• [Task requirements] Reproduce the data below exactly. Skip the pictures.

• [Supplied entries]
►

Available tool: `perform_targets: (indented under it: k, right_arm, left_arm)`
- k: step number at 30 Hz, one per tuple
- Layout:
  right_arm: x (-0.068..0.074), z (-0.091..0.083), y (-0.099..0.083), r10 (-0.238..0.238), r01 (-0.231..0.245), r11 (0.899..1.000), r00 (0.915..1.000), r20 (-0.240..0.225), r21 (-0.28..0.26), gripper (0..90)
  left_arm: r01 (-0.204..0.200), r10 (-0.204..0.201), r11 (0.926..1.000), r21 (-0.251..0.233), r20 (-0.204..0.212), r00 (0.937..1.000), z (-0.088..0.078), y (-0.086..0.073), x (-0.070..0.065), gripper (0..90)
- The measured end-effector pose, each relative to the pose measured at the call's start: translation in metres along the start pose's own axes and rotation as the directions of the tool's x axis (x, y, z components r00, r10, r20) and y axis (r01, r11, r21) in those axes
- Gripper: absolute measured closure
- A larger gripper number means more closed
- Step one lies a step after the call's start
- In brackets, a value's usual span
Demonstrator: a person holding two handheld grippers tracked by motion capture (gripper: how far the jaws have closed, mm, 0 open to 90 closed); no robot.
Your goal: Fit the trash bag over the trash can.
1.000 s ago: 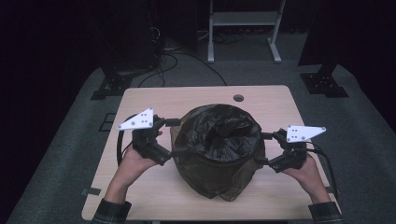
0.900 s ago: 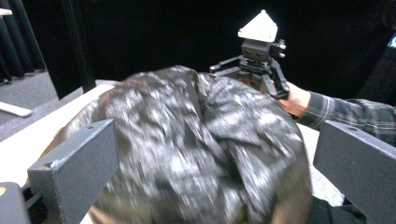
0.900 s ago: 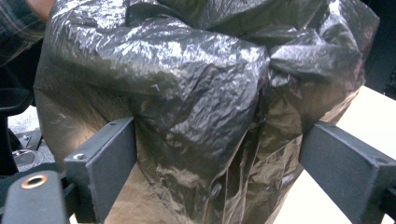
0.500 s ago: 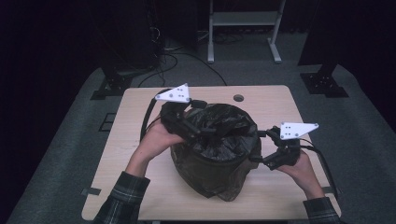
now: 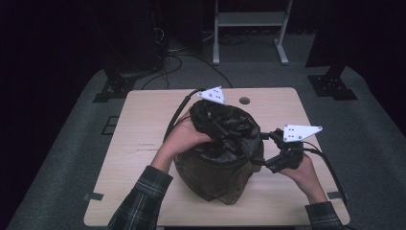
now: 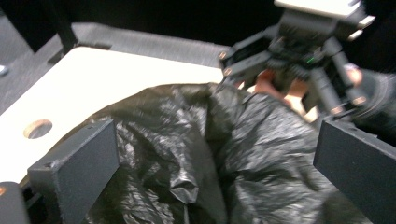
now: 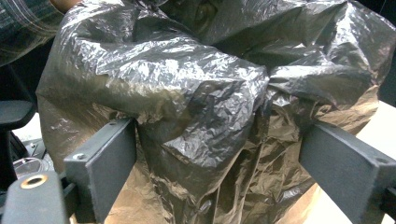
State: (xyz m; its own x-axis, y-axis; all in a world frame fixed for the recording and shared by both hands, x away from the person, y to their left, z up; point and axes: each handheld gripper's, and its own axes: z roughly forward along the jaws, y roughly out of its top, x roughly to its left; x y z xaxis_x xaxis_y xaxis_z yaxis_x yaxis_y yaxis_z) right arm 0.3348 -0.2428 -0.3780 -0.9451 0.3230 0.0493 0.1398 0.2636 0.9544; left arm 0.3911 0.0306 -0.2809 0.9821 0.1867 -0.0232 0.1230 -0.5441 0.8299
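Observation:
A crinkled black plastic bag covers a round bin in the middle of the wooden table. My left gripper lies over the bag's top from the far side, its grey plate toward the table's back. In the left gripper view, that gripper has its jaws wide apart with the bag below and between them. My right gripper is at the bag's right side. In the right gripper view, its jaws stand wide apart around a bulge of the bag, not pinching it.
A round cable hole sits near the table's far edge, also seen as the hole in the left gripper view. Dark floor, cables and a white stand lie beyond the table. Bare tabletop lies left of the bag.
My left gripper has swung from the bag's left side up and over to its far top. The right gripper has stayed at the bag's right side, shifting slightly.

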Motion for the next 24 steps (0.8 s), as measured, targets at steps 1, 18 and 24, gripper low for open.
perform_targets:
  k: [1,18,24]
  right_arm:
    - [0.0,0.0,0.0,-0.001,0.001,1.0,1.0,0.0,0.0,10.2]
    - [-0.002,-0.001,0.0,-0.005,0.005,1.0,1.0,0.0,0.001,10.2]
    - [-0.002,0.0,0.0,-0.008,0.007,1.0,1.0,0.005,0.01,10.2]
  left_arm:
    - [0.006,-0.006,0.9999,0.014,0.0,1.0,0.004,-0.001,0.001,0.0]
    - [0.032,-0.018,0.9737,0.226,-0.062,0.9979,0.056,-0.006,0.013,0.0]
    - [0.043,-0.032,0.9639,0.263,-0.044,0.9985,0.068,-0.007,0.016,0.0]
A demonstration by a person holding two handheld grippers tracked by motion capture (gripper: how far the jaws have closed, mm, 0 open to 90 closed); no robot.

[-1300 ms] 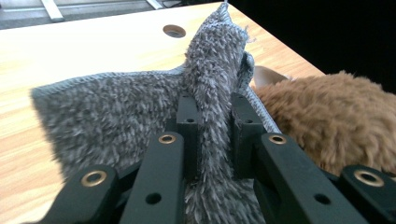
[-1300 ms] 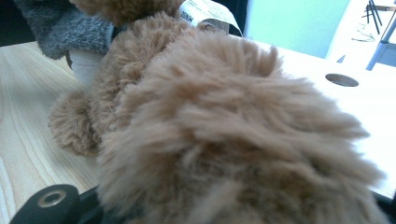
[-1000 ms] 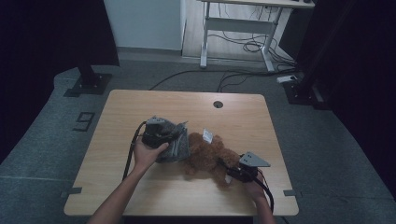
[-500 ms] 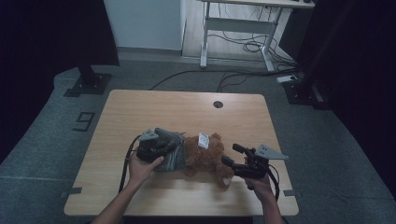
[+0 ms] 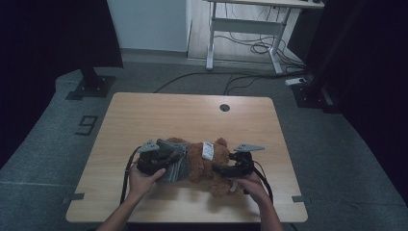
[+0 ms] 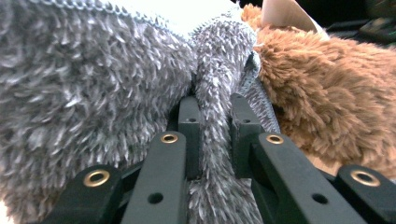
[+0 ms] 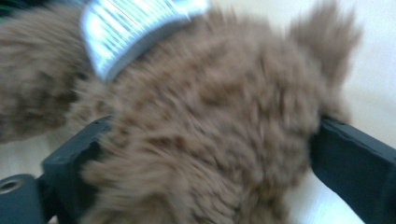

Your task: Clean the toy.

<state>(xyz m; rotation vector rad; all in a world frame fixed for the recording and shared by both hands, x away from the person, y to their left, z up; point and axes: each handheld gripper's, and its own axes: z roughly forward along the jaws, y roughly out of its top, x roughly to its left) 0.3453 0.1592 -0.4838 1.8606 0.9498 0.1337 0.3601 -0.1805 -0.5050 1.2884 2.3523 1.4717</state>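
Note:
A brown plush bear (image 5: 204,163) lies on the wooden table (image 5: 192,115), a white tag (image 5: 208,150) on it. A grey fuzzy cloth (image 5: 174,159) wraps its left end. My left gripper (image 5: 163,166) is shut on a fold of that cloth (image 6: 93,84). In the left gripper view the jaws (image 6: 215,105) pinch the fold, with the bear's fur (image 6: 327,84) just to the right. My right gripper (image 5: 225,168) has just been opening. In the right gripper view its jaws (image 7: 212,126) stand wide on either side of the bear (image 7: 210,154), below the tag (image 7: 135,28).
A round cable hole (image 5: 224,107) sits near the table's far edge. A desk frame (image 5: 240,29) with loose cables stands on the floor behind. A dark stand base (image 5: 89,86) is at the far left.
The right gripper has moved left onto the bear and its jaws have spread wide. The left gripper has drawn the grey cloth nearer and to the left. The bear has shifted with it.

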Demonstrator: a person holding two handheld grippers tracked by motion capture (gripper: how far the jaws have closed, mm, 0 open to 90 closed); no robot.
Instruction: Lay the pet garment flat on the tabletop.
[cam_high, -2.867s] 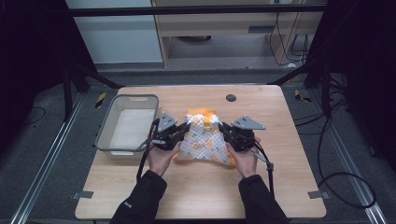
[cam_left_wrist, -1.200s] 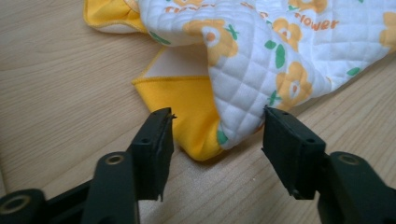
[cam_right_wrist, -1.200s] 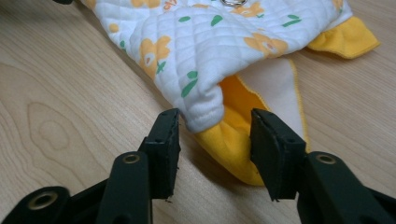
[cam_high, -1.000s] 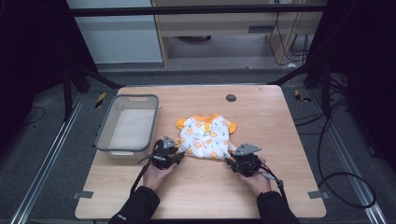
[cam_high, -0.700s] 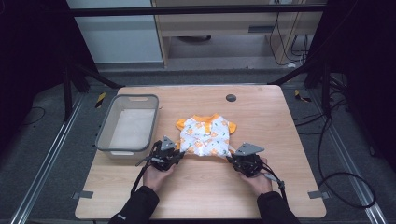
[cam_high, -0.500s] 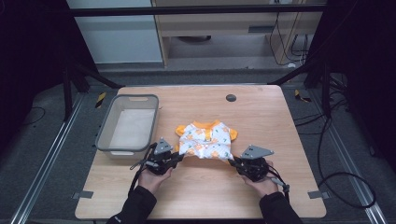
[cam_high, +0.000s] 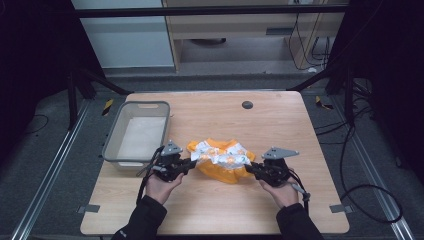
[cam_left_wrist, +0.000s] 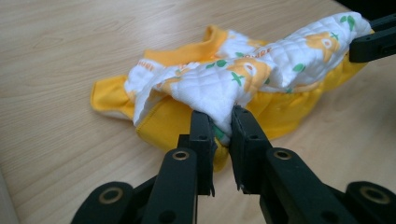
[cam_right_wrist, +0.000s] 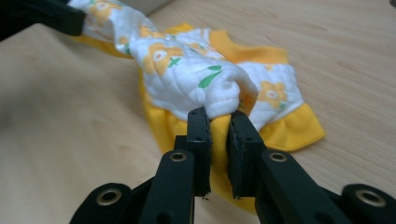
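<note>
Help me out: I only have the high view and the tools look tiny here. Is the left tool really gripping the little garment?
Observer: Yes. In the left gripper view the left tool pinches a fold of the garment, white quilted cloth between its jaws.
Operator: And the right one?
Observer: The right tool is shut on yellow and white layers together, bunched into a knob above the jaws.
Operator: Is the cloth off the table?
Observer: Only partly: the quilted strip between the tools is raised, while the yellow ruffled edge lies on the wood.
</note>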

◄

• [Solution for this task]
Available tool: `perform_targets: (indented under it: k, right_arm, left_arm)`
- k: step number at 30 Hz, one per tuple
- Layout:
  right_arm: x (-0.068..0.074), z (-0.091..0.083), y (-0.099..0.083), r10 (-0.238..0.238), r01 (-0.231..0.245), r11 (0.899..1.000), r00 (0.915..1.000), r20 (-0.240..0.225), r21 (-0.28..0.26), gripper (0..90)
  left_arm: r01 (-0.204..0.200), r10 (-0.204..0.201), r11 (0.926..1.000), r21 (-0.251..0.233), r20 (-0.204..0.212), r00 (0.937..1.000), z (-0.088..0.078), y (-0.086..0.073), x (-0.070..0.065), gripper (0..90)
- The measured end-effector pose, each relative to the pose measured at the call's start: translation in metres along the start pose's own axes and rotation as the directions of the tool's x axis (x, y, z components r00, r10, r20) and y axis (r01, r11, r21) in those axes
- Gripper: absolute measured closure
- A larger gripper number means more closed
- Step one lies a step after the call's start
- In brackets, a value's usual span
Demonstrator: a person holding two handheld grippers tracked by motion capture (gripper: how far the jaws have closed, mm, 0 open to 90 closed); no robot.
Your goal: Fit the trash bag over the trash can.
1.000 s ago: 
0.900 s ago: 
0.900 s ago: 
0.500 s ago: 
now: 
now: 
now: 
State: (xyz m; its own x-axis, y-axis; all in a world frame fixed for the recording and shared by both hands, x away from the person, y to their left, z up; point and axes: each handheld gripper's, and its own axes: z roughly forward along the jaws, y roughly out of its top, x roughly to its left; x y z xaxis_x xaxis_y xaxis_z yaxis_x yaxis_y yaxis_z) right arm 0.3348 -0.2428 -0.3780 -0.9451 0.3230 0.0493 0.1398 0.2636 0.9544; left arm 0.3911 0.0306 -0.2809 0.9821 0.1867 -0.0232 0.1230 -0.5441 0.8299
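Observation:
A crinkled black plastic bag covers a round bin in the middle of the wooden table. My left gripper lies over the bag's top from the far side, its grey plate toward the table's back. In the left gripper view, that gripper has its jaws wide apart with the bag below and between them. My right gripper is at the bag's right side. In the right gripper view, its jaws stand wide apart around a bulge of the bag, not pinching it.
A round cable hole sits near the table's far edge, also seen as the hole in the left gripper view. Dark floor, cables and a white stand lie beyond the table. Bare tabletop lies left of the bag.
My left gripper has swung from the bag's left side up and over to its far top. The right gripper has stayed at the bag's right side, shifting slightly.
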
Motion for the next 24 steps (0.8 s), as measured, targets at steps 1, 18 and 24, gripper low for open.
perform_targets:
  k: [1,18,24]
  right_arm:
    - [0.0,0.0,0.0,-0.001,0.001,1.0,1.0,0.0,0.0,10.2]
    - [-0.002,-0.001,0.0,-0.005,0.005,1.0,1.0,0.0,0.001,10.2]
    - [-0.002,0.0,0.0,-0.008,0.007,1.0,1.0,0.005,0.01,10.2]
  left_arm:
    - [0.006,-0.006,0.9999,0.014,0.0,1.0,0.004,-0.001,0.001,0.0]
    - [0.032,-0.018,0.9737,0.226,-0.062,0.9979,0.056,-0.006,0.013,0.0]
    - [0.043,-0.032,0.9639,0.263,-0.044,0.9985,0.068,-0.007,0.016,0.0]
A demonstration by a person holding two handheld grippers tracked by motion capture (gripper: how far the jaws have closed, mm, 0 open to 90 closed); no robot.

[-1300 ms] 
[-1300 ms] 
[-1000 ms] 
[-500 ms] 
[+0 ms] 
[+0 ms] 
[+0 ms] 

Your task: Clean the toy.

<state>(xyz m; rotation vector rad; all in a world frame fixed for the recording and shared by both hands, x away from the person, y to their left, z up; point and axes: each handheld gripper's, and its own axes: z roughly forward along the jaws, y roughly out of its top, x roughly to its left) 0.3453 0.1592 -0.4838 1.8606 0.9498 0.1337 0.3601 -0.1805 -0.5050 1.2884 2.3523 1.4717</state>
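Note:
A brown plush bear (image 5: 204,163) lies on the wooden table (image 5: 192,115), a white tag (image 5: 208,150) on it. A grey fuzzy cloth (image 5: 174,159) wraps its left end. My left gripper (image 5: 163,166) is shut on a fold of that cloth (image 6: 93,84). In the left gripper view the jaws (image 6: 215,105) pinch the fold, with the bear's fur (image 6: 327,84) just to the right. My right gripper (image 5: 225,168) has just been opening. In the right gripper view its jaws (image 7: 212,126) stand wide on either side of the bear (image 7: 210,154), below the tag (image 7: 135,28).
A round cable hole (image 5: 224,107) sits near the table's far edge. A desk frame (image 5: 240,29) with loose cables stands on the floor behind. A dark stand base (image 5: 89,86) is at the far left.
The right gripper has moved left onto the bear and its jaws have spread wide. The left gripper has drawn the grey cloth nearer and to the left. The bear has shifted with it.
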
Demonstrator: a person holding two handheld grippers tracked by motion capture (gripper: how far the jaws have closed, mm, 0 open to 90 closed); no robot.
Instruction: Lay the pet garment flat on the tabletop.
[cam_high, -2.867s] 
[cam_left_wrist, -1.200s] 
[cam_right_wrist, -1.200s] 
[cam_high, -1.000s] 
[cam_high, -0.700s] 
[cam_high, -0.500s] 
[cam_high, +0.000s] 
[cam_left_wrist, +0.000s] 
[cam_right_wrist, +0.000s] 
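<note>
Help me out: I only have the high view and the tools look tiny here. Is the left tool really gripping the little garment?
Observer: Yes. In the left gripper view the left tool pinches a fold of the garment, white quilted cloth between its jaws.
Operator: And the right one?
Observer: The right tool is shut on yellow and white layers together, bunched into a knob above the jaws.
Operator: Is the cloth off the table?
Observer: Only partly: the quilted strip between the tools is raised, while the yellow ruffled edge lies on the wood.
</note>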

The exercise is now complete.